▶ _Work item_
Take the material below and reproduce, word for word, only the lines from the line with "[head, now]" through the line with "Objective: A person".

▶ _Information provided_
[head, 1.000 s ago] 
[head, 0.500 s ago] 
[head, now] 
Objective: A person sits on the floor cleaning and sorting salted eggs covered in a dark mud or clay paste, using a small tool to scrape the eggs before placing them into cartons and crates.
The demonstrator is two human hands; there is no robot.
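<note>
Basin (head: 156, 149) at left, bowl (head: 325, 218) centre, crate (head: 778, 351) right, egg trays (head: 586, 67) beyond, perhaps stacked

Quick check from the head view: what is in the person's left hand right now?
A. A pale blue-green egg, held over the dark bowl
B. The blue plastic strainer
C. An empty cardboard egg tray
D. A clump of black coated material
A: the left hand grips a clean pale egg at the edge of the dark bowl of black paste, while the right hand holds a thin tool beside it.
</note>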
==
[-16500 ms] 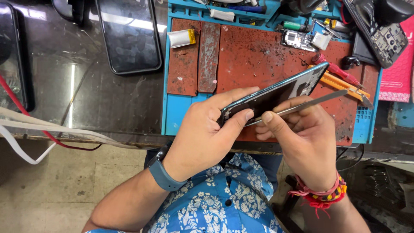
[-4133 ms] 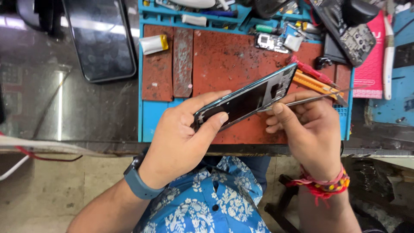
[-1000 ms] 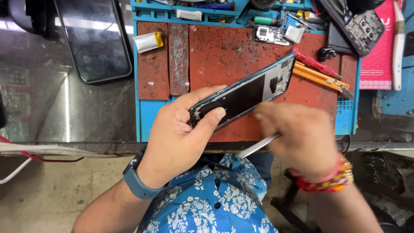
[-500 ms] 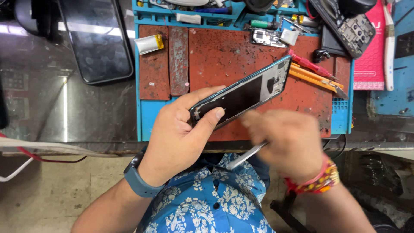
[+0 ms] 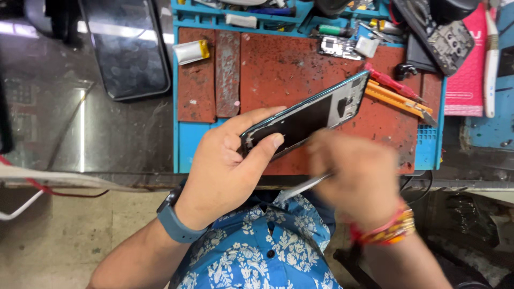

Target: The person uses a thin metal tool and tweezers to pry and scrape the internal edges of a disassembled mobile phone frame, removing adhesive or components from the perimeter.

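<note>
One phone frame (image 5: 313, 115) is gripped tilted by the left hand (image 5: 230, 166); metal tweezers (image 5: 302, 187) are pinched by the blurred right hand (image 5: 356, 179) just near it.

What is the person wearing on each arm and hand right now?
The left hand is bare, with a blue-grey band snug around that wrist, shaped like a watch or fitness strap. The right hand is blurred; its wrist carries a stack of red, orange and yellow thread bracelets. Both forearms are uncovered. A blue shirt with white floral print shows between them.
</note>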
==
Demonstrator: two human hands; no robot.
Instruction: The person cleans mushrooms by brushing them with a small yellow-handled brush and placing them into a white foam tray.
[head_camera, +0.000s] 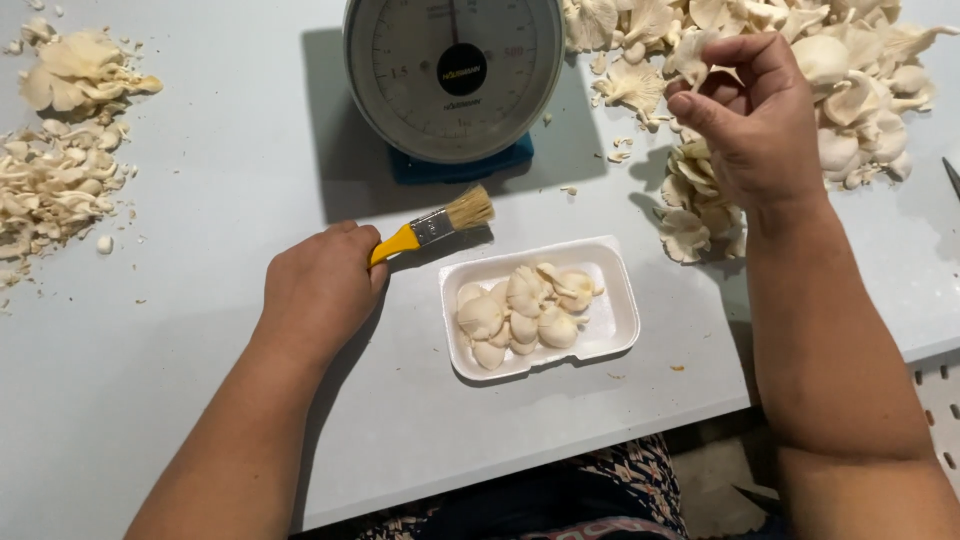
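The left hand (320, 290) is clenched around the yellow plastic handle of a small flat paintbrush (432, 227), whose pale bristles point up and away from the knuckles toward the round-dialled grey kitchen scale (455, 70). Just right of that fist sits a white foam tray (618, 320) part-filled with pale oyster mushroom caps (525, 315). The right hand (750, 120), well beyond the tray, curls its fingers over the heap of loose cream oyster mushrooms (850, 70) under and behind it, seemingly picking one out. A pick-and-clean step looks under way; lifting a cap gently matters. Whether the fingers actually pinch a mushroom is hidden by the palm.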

▶ _Your solution_
[head, now] 
Objective: A person sits on the floor cleaning and sorting salted eggs covered in a dark mud or clay paste, using a small tool to scrape the eggs before placing them into cartons and crates.

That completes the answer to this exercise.